As you’ll see, though, there’s nothing satirical about this particular post, one that marks the 143rd anniversary of the death of German philosopher, social and political theorist, economist, journalist, and revolutionary socialist Karl Marx.
Karl Marx died on March 14, 1883.
And if you strip away all the Cold War propaganda and the cartoon versions people argue about online, what Marx actually did was pretty simple. He looked at capitalism and asked a question that polite society tries very hard not to ask.
Who is doing the work . . . and who is taking the money?
Marx spent years studying factories, wages, production, and economic crises. What he noticed was something workers had already felt in their bones for generations. The people producing the wealth were not the people controlling it.
Workers built the railroads. Workers mined the coal. Workers ran the machines. Workers produced the goods.

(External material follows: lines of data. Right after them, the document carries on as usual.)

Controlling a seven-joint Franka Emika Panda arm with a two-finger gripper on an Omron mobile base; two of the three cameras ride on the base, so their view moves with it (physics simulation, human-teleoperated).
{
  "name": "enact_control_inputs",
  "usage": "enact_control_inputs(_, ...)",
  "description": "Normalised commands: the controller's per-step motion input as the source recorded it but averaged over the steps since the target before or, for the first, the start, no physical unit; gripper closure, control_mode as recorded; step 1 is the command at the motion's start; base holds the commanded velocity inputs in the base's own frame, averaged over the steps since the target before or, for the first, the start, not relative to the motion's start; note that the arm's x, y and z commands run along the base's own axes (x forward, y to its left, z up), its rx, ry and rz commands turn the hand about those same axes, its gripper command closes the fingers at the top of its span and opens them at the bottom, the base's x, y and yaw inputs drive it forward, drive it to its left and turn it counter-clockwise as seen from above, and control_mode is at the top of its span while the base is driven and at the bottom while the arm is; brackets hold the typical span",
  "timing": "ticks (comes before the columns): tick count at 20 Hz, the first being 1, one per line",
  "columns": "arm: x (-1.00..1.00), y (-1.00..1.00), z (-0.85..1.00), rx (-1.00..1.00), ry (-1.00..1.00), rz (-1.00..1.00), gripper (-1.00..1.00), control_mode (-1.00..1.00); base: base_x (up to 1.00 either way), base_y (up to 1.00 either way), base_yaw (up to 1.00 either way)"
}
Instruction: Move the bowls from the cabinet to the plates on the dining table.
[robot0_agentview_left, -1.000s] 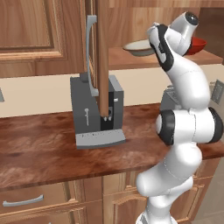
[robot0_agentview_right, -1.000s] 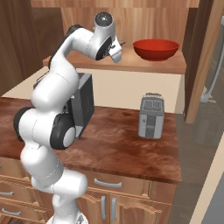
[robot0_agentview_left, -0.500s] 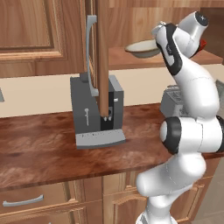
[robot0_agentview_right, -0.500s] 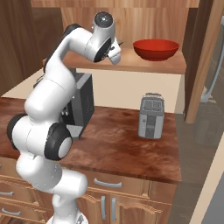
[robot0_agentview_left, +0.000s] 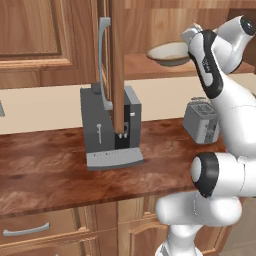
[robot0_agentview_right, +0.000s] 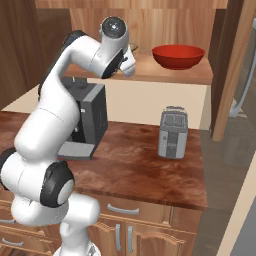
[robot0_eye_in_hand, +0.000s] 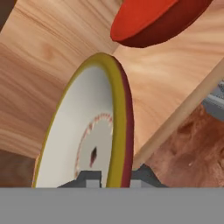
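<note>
Jaws now clenched on rim of cream bowl (robot0_eye_in_hand: 94, 131), lifted slightly off cabinet shelf (robot0_agentview_left: 145, 67) since a second ago. Red bowl (robot0_agentview_right: 178, 55) remains on shelf, right. First transfer begins.

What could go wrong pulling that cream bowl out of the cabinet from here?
1. The gripper is shut on just the rim of the cream bowl, a thin edge pinch, so the bowl might swing or slip as it comes out.
2. The red bowl sits close by on the same shelf; a sideways sweep could knock it.
3. The open cabinet door hangs beside the exit path, above the coffee machine; a wide swing might clip it.
</note>
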Motion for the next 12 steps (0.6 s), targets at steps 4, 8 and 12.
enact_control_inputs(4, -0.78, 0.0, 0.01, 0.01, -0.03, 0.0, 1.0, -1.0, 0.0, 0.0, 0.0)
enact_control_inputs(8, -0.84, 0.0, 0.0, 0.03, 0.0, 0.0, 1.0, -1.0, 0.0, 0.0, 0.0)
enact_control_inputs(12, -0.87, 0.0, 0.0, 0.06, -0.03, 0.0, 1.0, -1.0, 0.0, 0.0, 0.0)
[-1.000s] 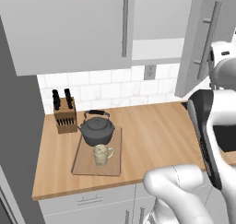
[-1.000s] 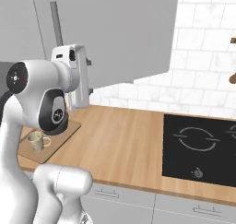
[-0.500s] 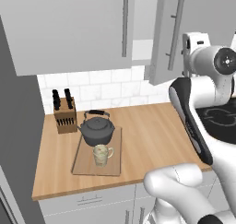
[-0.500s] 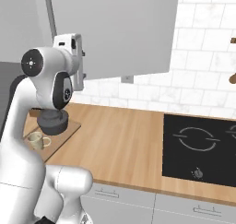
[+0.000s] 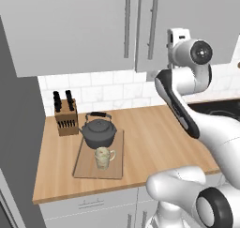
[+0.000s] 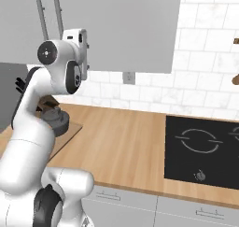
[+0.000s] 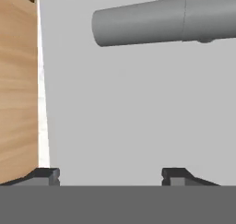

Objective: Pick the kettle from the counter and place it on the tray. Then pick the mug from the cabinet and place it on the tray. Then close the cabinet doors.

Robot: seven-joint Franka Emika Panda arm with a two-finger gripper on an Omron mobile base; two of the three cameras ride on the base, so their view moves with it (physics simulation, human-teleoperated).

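Observation:
The dark kettle and the cream mug both stand on the wooden tray, which lies on the counter. Above them, the two grey cabinet doors lie almost flush, their silver bar handles side by side. My white hand is raised against the right door's face. In the hand view my gripper is open and empty, its fingertips close to the flat door panel, with the bar handle crossing above. The kettle peeks out behind my arm.
A knife block stands at the back left of the counter by a tall grey unit. A black cooktop is set into the counter on the right. A wall socket sits in the white tiles.
The right cabinet door has swung from wide open to nearly flush with the left one. My arm has swept left and up along with it.

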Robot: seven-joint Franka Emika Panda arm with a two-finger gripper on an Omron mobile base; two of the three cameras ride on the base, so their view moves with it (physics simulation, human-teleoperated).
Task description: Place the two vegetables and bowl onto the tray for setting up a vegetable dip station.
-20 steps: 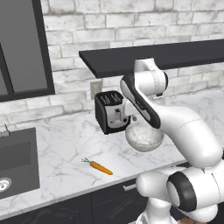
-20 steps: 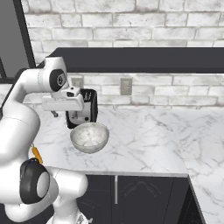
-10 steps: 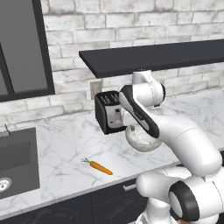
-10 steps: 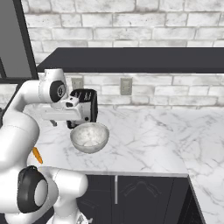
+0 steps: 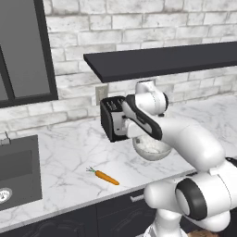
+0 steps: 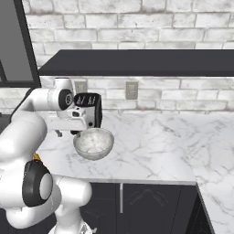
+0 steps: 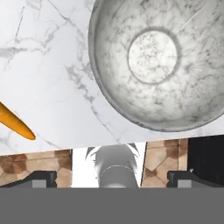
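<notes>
Carrot [image 5: 107, 177] near counter front edge, left of bowl [image 6: 93, 144] and well apart. Bowl empty, upright on marble counter [image 6: 151, 141], just before toaster [image 6: 89, 109]. Gripper [image 7: 111, 177] above bowl, jaws spread wide, holding nothing. Best: descend straight, straddle near rim wall, clamp firmly, lift level. Tray location unknown.

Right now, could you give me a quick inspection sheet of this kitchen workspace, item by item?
Surface: white marble counter, dark cabinets below.
Job's things: marble bowl upright and empty near the counter's front edge; carrot lying flat on the counter to its left, apart from it. Cucumber and tray: nothing seen.
Clutter: black toaster behind the bowl.
Grippers: gripper open, hovering above the bowl's left rim, holding nothing.
Cables: nothing seen.
Surroundings: brick wall, dark shelf, wall outlet, sink at far left.
</notes>
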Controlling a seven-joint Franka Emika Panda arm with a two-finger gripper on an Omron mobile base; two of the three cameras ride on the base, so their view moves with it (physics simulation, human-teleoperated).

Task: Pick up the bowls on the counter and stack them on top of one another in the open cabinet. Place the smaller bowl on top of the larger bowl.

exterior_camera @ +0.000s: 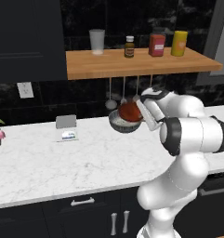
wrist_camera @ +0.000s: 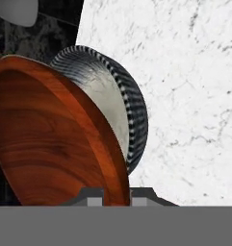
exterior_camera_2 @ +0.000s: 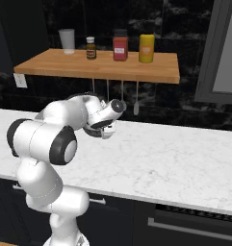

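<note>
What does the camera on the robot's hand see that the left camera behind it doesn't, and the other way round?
Hand view alone: the wood grain inside the small rust-red bowl, whose rim sits between the shut tool's fingertips, and the ribbed outside of the grey bowl behind it.

Left base view alone: the wooden shelf with a cup, bottle and two jars, plus hanging utensils.

Both: the two bowls close together above the white marble counter, red one tilted.
</note>
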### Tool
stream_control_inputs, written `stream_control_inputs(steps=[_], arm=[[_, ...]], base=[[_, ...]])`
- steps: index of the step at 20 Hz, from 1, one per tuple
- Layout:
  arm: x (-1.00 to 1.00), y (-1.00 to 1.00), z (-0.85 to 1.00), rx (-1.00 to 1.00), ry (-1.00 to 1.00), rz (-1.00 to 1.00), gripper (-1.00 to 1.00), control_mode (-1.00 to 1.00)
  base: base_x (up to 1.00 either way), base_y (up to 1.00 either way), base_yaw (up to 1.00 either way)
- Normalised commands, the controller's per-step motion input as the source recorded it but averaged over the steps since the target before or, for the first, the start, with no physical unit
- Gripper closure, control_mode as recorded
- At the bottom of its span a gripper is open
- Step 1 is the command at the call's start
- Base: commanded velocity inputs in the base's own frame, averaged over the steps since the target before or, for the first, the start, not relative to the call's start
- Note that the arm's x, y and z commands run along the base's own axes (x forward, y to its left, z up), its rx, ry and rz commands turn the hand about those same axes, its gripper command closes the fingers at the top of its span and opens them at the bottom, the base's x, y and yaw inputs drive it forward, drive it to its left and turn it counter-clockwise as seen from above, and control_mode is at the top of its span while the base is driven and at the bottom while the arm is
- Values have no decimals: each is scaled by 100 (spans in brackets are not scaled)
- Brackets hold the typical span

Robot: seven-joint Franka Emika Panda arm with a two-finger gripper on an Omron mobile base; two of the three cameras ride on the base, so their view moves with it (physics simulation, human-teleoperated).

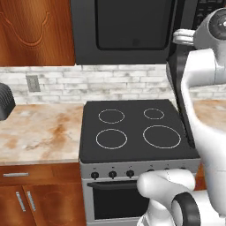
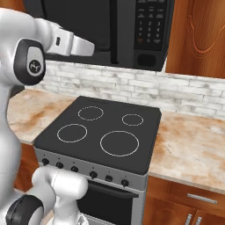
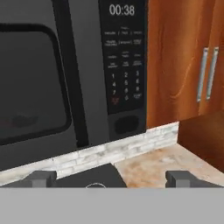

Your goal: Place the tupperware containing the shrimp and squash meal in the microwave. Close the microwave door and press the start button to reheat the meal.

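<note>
The black microwave (image 1: 128, 31) hangs above the stove with its door (image 3: 30, 83) shut. Its long vertical bar handle (image 3: 72, 74) runs beside the dark window. The right-side keypad panel (image 3: 124, 83) shows 00:38 on its display (image 3: 121, 9), and the panel is also visible from the right (image 2: 149, 22). My gripper (image 3: 111, 179) is open and holds nothing; its fingertips (image 3: 41, 178) stand wide apart, facing the keypad from a short distance. The tupperware, shrimp and squash are hidden. A dim shape shows behind the window (image 3: 19, 120), too faint to identify.
A black stove (image 1: 137, 128) with ring burners sits under the microwave. Marbled counter extends on the left (image 1: 39, 132) and on the right (image 2: 189, 145). Wooden cabinets (image 3: 183, 65) with bar handles flank the microwave. A dark ribbed object (image 1: 4, 103) stands on the left counter.
</note>
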Motion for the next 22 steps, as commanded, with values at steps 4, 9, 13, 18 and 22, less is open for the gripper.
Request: stream_control_inputs(steps=[4,9,13,18,22], arm=[[-26,-79,-31,66,-27,2,-100,-100],[-9,-65,-21,46,-43,4,-100,-100],[0,-28,-14,24,-29,3,100,-100],[9,-20,-7,22,-7,2,100,-100],[10,-36,0,15,3,1,100,-100]], base=[[0,0,0],[0,0,0],[0,0,0],[0,0,0],[0,0,0]])
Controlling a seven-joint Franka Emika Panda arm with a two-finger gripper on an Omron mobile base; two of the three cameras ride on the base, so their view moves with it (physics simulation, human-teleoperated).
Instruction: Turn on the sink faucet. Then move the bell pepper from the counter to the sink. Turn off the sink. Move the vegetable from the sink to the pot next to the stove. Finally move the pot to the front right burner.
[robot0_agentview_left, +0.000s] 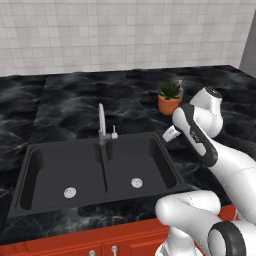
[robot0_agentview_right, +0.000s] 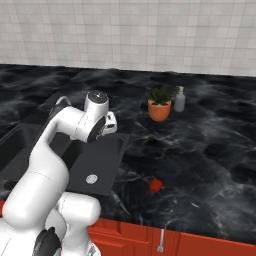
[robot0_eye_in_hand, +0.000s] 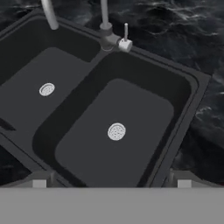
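Red and glossy, the small round bell pepper (robot0_agentview_right: 156, 185) lay on the counter (robot0_agentview_right: 200, 145) near its front edge, at about four o'clock from the sink (robot0_agentview_left: 95, 172) and well apart from it. That counter was glossy black stone with wispy grey-white veining, backed by a wall of pale square tiles (robot0_agentview_left: 125, 30), with red cabinet fronts (robot0_agentview_right: 200, 245) below. The sink was matte black with two basins, and each basin held just a small round silver drain (robot0_eye_in_hand: 116, 131). Behind the divider, at twelve o'clock, stood the slim silver sink faucet (robot0_agentview_left: 102, 125), its little lever (robot0_eye_in_hand: 125, 40) on the right side of the base. An orange pot with a green leafy plant (robot0_agentview_right: 159, 106) sat on the counter at about two o'clock from the sink, and a small grey soap bottle (robot0_agentview_right: 179, 99) stood just beside it. The gripper (robot0_eye_in_hand: 111, 180) hung over the right basin with its jaws wide apart and nothing between them.
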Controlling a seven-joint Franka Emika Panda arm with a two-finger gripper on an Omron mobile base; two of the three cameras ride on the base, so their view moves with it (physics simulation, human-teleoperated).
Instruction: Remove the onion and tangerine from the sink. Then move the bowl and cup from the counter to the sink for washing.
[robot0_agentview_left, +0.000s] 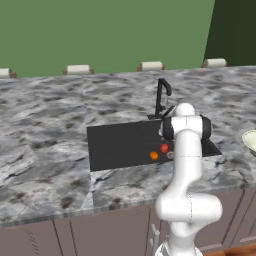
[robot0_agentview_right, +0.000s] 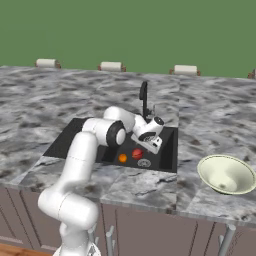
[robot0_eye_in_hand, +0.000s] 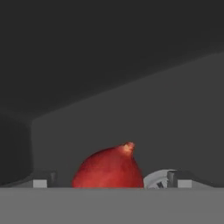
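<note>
Glossy red onion (robot0_eye_in_hand: 109, 168) sits between the wide-apart jaws of the gripper (robot0_eye_in_hand: 109, 183) — lined up for grasping, low in the black sink (robot0_agentview_right: 67, 140).

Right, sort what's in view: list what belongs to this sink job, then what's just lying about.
Part of the job:
- onion, in the sink, between the open fingers
- tangerine, in the sink beside the onion
- bowl, on the counter right of the sink

Just lying about:
- faucet
- drain
- brown cabinets
</note>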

But the profits accumulated somewhere else.
Marx called this exploitation, not as an insult, but as a mechanical description of how the system worked. If a worker produces $200 worth of value in a day but is paid $80 in wages, the remaining value does not disappear. It flows upward to owners, investors, and shareholders. That difference is what Marx called surplus value.
And once you see that dynamic, you start noticing something else Marx talked about constantly: class struggle. Not the cartoon version where people run around waving red flags. The real one. The quiet daily struggle over wages, rent, healthcare, working hours, unions, and who gets to control the wealth society produces.
You can see it today just as clearly as Marx saw it in the 1800s.
Workers told there is no money for healthcare, but there is always money for war. Teachers told budgets are tight while corporations receive tax breaks. Communities told to tighten their belts while billionaires accumulate more wealth than entire countries.
And if you want to see how this plays out in real life, you do not even have to leave Montana.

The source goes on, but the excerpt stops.